* [What needs to be done] Write out all of the data exactly as it appears.

──────── Task input

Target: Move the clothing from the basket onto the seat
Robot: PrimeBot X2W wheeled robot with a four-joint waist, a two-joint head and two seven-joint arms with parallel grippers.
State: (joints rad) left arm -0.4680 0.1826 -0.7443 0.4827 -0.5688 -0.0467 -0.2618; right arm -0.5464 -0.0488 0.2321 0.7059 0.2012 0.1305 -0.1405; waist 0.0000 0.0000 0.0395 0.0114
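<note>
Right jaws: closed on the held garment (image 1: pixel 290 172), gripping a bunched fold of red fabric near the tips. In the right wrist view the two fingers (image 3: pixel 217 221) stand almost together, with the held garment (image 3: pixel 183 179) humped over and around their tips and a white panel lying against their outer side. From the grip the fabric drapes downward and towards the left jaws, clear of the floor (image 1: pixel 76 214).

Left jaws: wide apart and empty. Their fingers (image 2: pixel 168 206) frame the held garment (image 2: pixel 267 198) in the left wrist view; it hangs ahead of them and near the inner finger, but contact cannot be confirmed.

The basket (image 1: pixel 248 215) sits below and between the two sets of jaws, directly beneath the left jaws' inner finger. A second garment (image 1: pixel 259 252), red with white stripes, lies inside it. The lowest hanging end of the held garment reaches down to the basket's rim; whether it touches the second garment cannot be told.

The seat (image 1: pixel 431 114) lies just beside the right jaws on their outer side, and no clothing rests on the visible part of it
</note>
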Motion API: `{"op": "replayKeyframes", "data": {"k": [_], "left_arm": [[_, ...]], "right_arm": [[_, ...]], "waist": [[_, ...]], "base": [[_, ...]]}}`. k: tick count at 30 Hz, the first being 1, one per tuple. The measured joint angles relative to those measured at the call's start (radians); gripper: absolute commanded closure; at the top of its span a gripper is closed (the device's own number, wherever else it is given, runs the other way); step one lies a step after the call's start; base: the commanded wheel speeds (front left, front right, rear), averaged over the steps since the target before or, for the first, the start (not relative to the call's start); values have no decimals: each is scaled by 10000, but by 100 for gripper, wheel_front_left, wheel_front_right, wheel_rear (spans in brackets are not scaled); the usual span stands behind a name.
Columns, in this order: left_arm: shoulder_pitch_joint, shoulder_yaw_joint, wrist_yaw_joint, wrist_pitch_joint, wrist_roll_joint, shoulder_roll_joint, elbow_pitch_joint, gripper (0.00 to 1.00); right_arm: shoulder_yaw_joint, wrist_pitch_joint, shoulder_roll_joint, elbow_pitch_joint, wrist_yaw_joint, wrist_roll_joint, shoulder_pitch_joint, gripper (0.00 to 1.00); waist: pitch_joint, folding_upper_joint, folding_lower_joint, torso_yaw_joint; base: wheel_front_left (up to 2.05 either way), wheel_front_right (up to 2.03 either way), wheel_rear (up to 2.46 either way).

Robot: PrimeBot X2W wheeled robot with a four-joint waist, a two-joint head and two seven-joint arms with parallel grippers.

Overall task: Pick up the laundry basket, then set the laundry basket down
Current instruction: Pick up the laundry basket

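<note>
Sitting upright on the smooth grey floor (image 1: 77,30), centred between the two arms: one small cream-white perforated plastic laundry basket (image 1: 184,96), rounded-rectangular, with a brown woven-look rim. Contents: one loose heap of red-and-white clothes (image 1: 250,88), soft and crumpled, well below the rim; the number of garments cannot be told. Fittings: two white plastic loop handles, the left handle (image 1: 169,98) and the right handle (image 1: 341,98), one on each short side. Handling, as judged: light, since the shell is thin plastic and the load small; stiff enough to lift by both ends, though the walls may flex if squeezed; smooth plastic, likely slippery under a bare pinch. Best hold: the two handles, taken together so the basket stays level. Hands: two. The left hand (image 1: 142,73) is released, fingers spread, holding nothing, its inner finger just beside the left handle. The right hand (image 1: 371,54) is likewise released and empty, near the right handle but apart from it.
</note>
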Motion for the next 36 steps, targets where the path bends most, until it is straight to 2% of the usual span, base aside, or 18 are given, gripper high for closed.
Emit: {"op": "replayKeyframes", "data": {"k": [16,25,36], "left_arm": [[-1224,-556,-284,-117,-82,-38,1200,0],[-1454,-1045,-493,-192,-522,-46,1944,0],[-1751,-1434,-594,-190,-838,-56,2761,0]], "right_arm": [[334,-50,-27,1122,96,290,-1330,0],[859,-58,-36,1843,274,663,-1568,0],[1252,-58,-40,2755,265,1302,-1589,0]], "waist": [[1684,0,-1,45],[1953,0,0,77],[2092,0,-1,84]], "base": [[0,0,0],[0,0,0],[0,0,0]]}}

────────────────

* [Answer space]
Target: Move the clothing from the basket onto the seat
Robot: PrimeBot X2W wheeled robot with a four-joint waist, a two-joint head and two seven-joint arms with parallel grippers.
State: (joints rad) left arm -0.4680 0.1826 -0.7443 0.4827 -0.5688 -0.0467 -0.2618; right arm -0.5464 -0.0488 0.2321 0.7059 0.2012 0.1305 -0.1405; waist 0.0000 0.0000 0.0395 0.0114
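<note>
Right jaws: closed on the held garment (image 1: pixel 290 172), gripping a bunched fold of red fabric near the tips. In the right wrist view the two fingers (image 3: pixel 217 221) stand almost together, with the held garment (image 3: pixel 183 179) humped over and around their tips and a white panel lying against their outer side. From the grip the fabric drapes downward and towards the left jaws, clear of the floor (image 1: pixel 76 214).

Left jaws: wide apart and empty. Their fingers (image 2: pixel 168 206) frame the held garment (image 2: pixel 267 198) in the left wrist view; it hangs ahead of them and near the inner finger, but contact cannot be confirmed.

The basket (image 1: pixel 248 215) sits below and between the two sets of jaws, directly beneath the left jaws' inner finger. A second garment (image 1: pixel 259 252), red with white stripes, lies inside it. The lowest hanging end of the held garment reaches down to the basket's rim; whether it touches the second garment cannot be told.

The seat (image 1: pixel 431 114) lies just beside the right jaws on their outer side, and no clothing rests on the visible part of it
</note>
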Motion API: `{"op": "replayKeyframes", "data": {"k": [_], "left_arm": [[_, ...]], "right_arm": [[_, ...]], "waist": [[_, ...]], "base": [[_, ...]]}}`. k: tick count at 30 Hz, the first being 1, one per tuple. The measured joint angles relative to those measured at the call's start (radians); gripper: absolute commanded closure; at the top of its span a gripper is closed (the device's own number, wherever else it is given, runs the other way); step one lies a step after the call's start; base: the commanded wheel speeds (front left, front right, rear), averaged over the steps since the target before or, for the first, the start (not relative to the call's start); values have no decimals: each is scaled by 10000, but by 100 for gripper, wheel_front_left, wheel_front_right, wheel_rear (spans in brackets are not scaled); the usual span stands behind a name.
Columns, in this order: left_arm: shoulder_pitch_joint, shoulder_yaw_joint, wrist_yaw_joint, wrist_pitch_joint, wrist_roll_joint, shoulder_roll_joint, elbow_pitch_joint, gripper (0.00 to 1.00); right_arm: shoulder_yaw_joint, wrist_pitch_joint, shoulder_roll_joint, elbow_pitch_joint, wrist_yaw_joint, wrist_roll_joint, shoulder_pitch_joint, gripper (0.00 to 1.00); waist: pitch_joint, folding_upper_joint, folding_lower_joint, torso_yaw_joint; base: wheel_front_left (up to 2.05 either way), wheel_front_right (up to 2.03 either way), wheel_rear (up to 2.46 either way).

Robot: PrimeBot X2W wheeled robot with a four-joint waist, a two-joint head and two seven-joint arms with parallel grippers.

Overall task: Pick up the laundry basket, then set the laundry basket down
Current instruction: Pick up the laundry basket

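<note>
Sitting upright on the smooth grey floor (image 1: 77,30), centred between the two arms: one small cream-white perforated plastic laundry basket (image 1: 184,96), rounded-rectangular, with a brown woven-look rim. Contents: one loose heap of red-and-white clothes (image 1: 250,88), soft and crumpled, well below the rim; the number of garments cannot be told. Fittings: two white plastic loop handles, the left handle (image 1: 169,98) and the right handle (image 1: 341,98), one on each short side. Handling, as judged: light, since the shell is thin plastic and the load small; stiff enough to lift by both ends, though the walls may flex if squeezed; smooth plastic, likely slippery under a bare pinch. Best hold: the two handles, taken together so the basket stays level. Hands: two. The left hand (image 1: 142,73) is released, fingers spread, holding nothing, its inner finger just beside the left handle. The right hand (image 1: 371,54) is likewise released and empty, near the right handle but apart from it.
</note>
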Motion for the next 36 steps, targets where the path bends most, until it is straight to 2% of the usual span, base aside, or 18 are given, gripper high for closed.
Emit: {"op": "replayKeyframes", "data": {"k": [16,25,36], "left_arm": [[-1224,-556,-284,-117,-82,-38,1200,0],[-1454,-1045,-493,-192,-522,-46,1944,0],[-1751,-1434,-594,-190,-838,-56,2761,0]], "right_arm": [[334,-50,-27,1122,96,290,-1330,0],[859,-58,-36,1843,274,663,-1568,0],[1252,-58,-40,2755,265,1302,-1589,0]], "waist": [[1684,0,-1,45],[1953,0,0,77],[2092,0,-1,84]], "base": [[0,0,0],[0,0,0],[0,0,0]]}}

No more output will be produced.